Certains verront en ce qui se passe une montée d’un extrémisme religieux ; il y a une semaine je pensais la même chose. En effet, après 7 jours de reportage avec France Inter et plusieurs interviews avec des dirigeants de partis islamistes, d’étudiants, de musulmans, d’athées et de la société civile en général, j’ai été très inquiète quant à la montée de l’islamisme en Tunisie.

Quand on posait des questions d’ordre général autour de la démocratie et de la justice, les avis étaient similaires : tout le monde est pour le respect de l’autre. Cependant quand on posait des questions plus précises autour des libertés individuelles, la majorité des Tunisiens interviewés (dans le Grand Tunis) faisaient savoir clairement qu’ils étaient pour l’application de la chariaa…

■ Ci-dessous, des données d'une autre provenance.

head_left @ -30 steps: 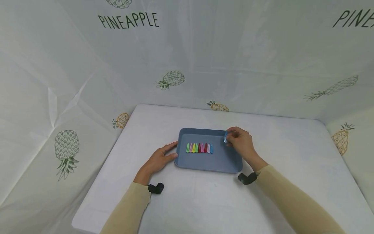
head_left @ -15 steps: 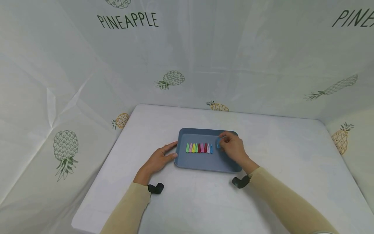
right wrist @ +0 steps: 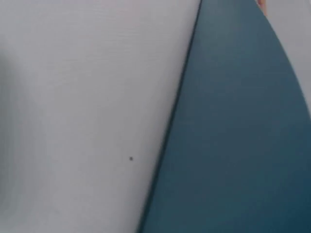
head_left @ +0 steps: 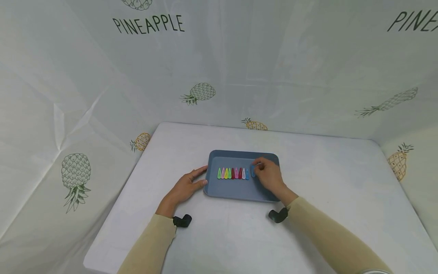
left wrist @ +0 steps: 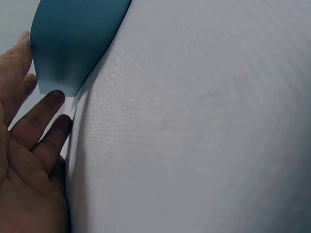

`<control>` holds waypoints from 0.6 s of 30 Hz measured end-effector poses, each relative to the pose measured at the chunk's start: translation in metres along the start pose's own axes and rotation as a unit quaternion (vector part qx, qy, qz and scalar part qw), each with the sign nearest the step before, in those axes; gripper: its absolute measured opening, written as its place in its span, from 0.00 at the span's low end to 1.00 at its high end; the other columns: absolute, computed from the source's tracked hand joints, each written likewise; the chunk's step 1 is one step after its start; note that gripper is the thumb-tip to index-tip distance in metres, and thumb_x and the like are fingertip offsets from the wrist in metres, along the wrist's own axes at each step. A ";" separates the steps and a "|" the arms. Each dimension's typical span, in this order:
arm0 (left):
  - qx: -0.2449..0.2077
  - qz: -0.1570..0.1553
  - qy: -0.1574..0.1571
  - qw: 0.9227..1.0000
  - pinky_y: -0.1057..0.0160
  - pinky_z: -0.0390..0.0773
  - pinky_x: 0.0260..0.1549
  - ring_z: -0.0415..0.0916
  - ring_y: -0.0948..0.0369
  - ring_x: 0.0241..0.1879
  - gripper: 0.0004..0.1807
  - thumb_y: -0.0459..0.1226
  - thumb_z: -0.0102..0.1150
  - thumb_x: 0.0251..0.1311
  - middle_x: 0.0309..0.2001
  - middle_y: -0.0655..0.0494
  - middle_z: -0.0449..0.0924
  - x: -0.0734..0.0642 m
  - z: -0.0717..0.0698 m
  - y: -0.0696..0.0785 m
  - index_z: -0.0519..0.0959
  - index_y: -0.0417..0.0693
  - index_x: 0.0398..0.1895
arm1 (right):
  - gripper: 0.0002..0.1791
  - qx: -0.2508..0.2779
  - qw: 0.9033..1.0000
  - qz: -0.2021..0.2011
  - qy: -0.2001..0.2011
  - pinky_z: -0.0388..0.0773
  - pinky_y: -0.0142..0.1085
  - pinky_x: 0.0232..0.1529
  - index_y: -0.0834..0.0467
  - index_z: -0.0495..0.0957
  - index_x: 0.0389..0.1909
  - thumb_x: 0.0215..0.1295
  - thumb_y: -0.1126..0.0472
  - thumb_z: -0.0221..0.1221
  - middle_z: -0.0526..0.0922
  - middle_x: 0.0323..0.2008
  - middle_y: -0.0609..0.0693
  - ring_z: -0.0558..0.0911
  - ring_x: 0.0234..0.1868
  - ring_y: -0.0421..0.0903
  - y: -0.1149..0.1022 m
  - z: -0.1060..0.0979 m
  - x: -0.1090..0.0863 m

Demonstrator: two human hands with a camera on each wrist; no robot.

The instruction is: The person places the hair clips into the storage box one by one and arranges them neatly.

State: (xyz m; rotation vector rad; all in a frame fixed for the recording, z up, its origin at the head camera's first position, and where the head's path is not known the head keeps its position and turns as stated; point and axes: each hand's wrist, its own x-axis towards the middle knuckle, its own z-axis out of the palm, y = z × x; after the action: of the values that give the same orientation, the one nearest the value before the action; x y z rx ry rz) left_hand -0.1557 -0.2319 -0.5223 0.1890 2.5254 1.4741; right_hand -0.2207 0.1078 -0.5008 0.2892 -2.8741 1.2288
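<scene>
A blue-grey tray (head_left: pixel 227 190) holds a row of several snap hair clips (head_left: pixel 233 173) in green, pink, yellow, red and white, with a blue hair clip (head_left: pixel 247 174) at the right end. Over the tray's right half, my right hand (head_left: pixel 270 177) pinches another blue hair clip (head_left: pixel 253 171) between thumb and fingers, just right of the row. At the tray's left edge rests my left hand (head_left: pixel 183 187), its fingers and thumb extended against the rim. The left wrist view shows those fingers (left wrist: pixel 39 119) by the tray's outer wall (left wrist: pixel 73 43). Hidden from the right wrist view is the right hand.
The tray stands on a white-covered table (head_left: pixel 232 236). Behind and beside the table hangs a pale sheet (head_left: pixel 256 68) printed with pineapples. Each wrist wears a black mount (head_left: pixel 182 220). In the right wrist view, the tray's side (right wrist: pixel 228 136) fills the right part.
My right hand has moved left and slightly down with the blue hair clip, from the tray's upper right to beside the row. The left hand and the row have stayed in place.
</scene>
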 end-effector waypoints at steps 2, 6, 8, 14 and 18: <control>0.000 0.001 -0.001 1.000 0.39 0.47 0.83 0.48 0.48 0.85 0.35 0.51 0.64 0.73 0.81 0.59 0.63 0.000 0.000 -0.001 0.67 0.66 0.80 | 0.10 -0.011 1.000 -0.001 -0.001 0.72 0.34 0.24 0.60 0.85 0.48 0.69 0.67 0.60 0.89 0.36 0.57 0.80 0.27 0.45 -0.001 0.002 -0.001; -0.003 -0.001 -0.003 1.000 0.40 0.48 0.83 0.48 0.49 0.85 0.34 0.50 0.64 0.73 0.81 0.60 0.63 0.000 0.000 -0.001 0.67 0.66 0.80 | 0.10 -0.021 1.000 0.000 -0.006 0.71 0.32 0.22 0.61 0.85 0.48 0.69 0.68 0.59 0.89 0.36 0.57 0.79 0.25 0.44 -0.001 0.004 -0.001; -0.004 -0.003 -0.003 1.000 0.41 0.48 0.83 0.49 0.49 0.85 0.34 0.50 0.64 0.73 0.81 0.60 0.63 0.000 0.000 -0.001 0.68 0.67 0.80 | 0.11 -0.022 1.000 0.003 -0.011 0.73 0.34 0.23 0.61 0.85 0.48 0.69 0.68 0.59 0.90 0.37 0.58 0.79 0.25 0.44 -0.001 0.005 -0.001; -0.007 -0.007 -0.003 1.000 0.39 0.46 0.83 0.45 0.47 0.85 0.34 0.52 0.64 0.73 0.81 0.61 0.63 0.000 -0.001 -0.001 0.68 0.69 0.80 | 0.12 -0.032 0.999 0.015 -0.027 0.81 0.62 0.54 0.62 0.84 0.50 0.69 0.67 0.59 0.90 0.39 0.58 0.82 0.30 0.47 -0.001 0.007 0.000; -0.007 -0.011 -0.002 1.000 0.39 0.45 0.83 0.43 0.45 0.85 0.34 0.52 0.65 0.72 0.81 0.61 0.63 0.000 -0.001 -0.001 0.68 0.69 0.80 | 0.11 -0.036 0.999 0.018 -0.031 0.80 0.61 0.57 0.61 0.84 0.49 0.69 0.66 0.58 0.90 0.39 0.57 0.82 0.32 0.48 0.000 0.009 0.000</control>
State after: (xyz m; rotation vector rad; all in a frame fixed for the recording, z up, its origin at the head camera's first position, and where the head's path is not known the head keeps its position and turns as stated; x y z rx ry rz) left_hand -0.1557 -0.2336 -0.5230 0.1604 2.5047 1.4817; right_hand -0.2205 0.1012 -0.5067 0.2803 -2.9817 1.1396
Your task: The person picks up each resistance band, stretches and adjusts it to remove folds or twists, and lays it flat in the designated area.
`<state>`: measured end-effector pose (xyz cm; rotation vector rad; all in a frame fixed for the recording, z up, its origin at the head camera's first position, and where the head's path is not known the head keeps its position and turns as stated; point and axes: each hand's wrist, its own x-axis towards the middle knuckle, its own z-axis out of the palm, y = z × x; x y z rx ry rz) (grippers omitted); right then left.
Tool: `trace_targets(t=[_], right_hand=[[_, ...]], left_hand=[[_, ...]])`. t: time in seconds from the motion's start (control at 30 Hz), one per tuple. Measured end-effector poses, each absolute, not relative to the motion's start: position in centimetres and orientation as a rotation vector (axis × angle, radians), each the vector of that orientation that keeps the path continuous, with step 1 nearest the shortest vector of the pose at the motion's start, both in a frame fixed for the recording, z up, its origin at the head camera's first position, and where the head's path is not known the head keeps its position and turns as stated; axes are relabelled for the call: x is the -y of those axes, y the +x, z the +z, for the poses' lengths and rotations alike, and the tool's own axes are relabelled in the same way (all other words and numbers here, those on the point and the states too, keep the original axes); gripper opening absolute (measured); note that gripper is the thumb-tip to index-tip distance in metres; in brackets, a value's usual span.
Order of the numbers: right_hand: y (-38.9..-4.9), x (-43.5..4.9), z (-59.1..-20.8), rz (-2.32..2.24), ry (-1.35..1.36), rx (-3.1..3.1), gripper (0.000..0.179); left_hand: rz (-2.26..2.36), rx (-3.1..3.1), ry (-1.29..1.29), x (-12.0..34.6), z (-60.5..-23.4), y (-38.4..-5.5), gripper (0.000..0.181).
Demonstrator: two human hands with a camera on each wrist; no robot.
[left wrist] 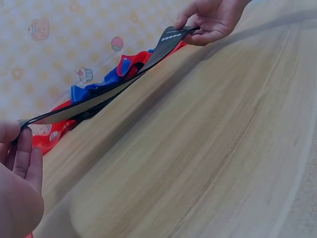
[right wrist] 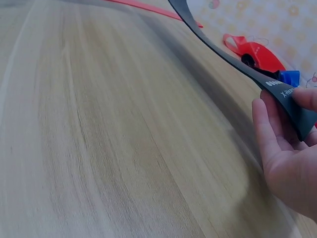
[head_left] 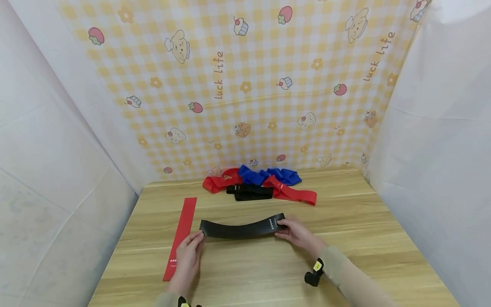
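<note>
Black band (head_left: 241, 231), long axis crosswise, printed end rightward, middle sagging

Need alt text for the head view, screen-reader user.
A person's left grip and right grip hold opposite ends of a sagging black band above a wooden table. A flat red band lies at left; a cluster of red, blue and black bands lies at the back, before a yellow-checked backdrop.

Band (head_left: 241, 230) between hands (head_left: 188, 253) (head_left: 298, 233) above table (head_left: 345, 213), second band (head_left: 186, 219) on table at left, heaped bands (head_left: 251, 175) behind, backdrop (head_left: 264, 115) beyond
</note>
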<state>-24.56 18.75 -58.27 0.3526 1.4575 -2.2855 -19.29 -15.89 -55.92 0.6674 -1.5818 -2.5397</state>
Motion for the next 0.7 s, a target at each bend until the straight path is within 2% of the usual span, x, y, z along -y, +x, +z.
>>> trace_targets(t=[0.07,0.2,0.3,0.53,0.7], right_hand=[[-24.5,-18.8,-58.2,-2.275,0.331,-1.464,0.049],[-24.5,-19.0,-58.2,-2.265,0.33,-1.481,0.043],[-24.6,-19.1,-58.0,-2.254,0.333,-1.502,0.042],[-24.7,-19.5,-57.6,-2.204,0.332,-1.552,0.046],[-24.6,-20.1,-57.0,-2.161,0.296,-1.601,0.041]], left_hand=[[-2.525,1.59,0.67,15.9,-55.8,-19.4,0.013],[-2.499,1.674,0.671,16.1,-55.4,-19.6,0.04],[-2.499,1.739,0.655,16.3,-55.3,-19.7,0.052],[-2.567,1.796,0.54,16.9,-55.3,-20.1,0.052],[-2.508,1.931,0.512,17.7,-55.4,-20.2,0.049]])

Prenant un peu de distance, je me suis rappelé les témoignages que j’écoutais depuis des années de ces hommes et femmes persécutés sous le régime de ben ali, dont le crime était d’être musulman. Je me suis alors remise en question et compris que ces manifestations, défendant ce qu’on appelle « l’identité arabo-musulmane », est en fait une revanche et un fait naturel après tant de répression due aux années de gommage identitaire enduré par les musulmans tunisiens. Ainsi après ces années de traumatisme psychique d’une société, où “le refuge spirituel” en lui-même a été attaqué, les Tunisiens ont tout simplement une soif incroyable de spiritualité et d’assurance quant à leur religion. Je me suis rendu compte aussi qu’un peuple comme le nôtre ne tombera pas dans une phase extrémiste et que ces manifestations s’estomperont avec le temps.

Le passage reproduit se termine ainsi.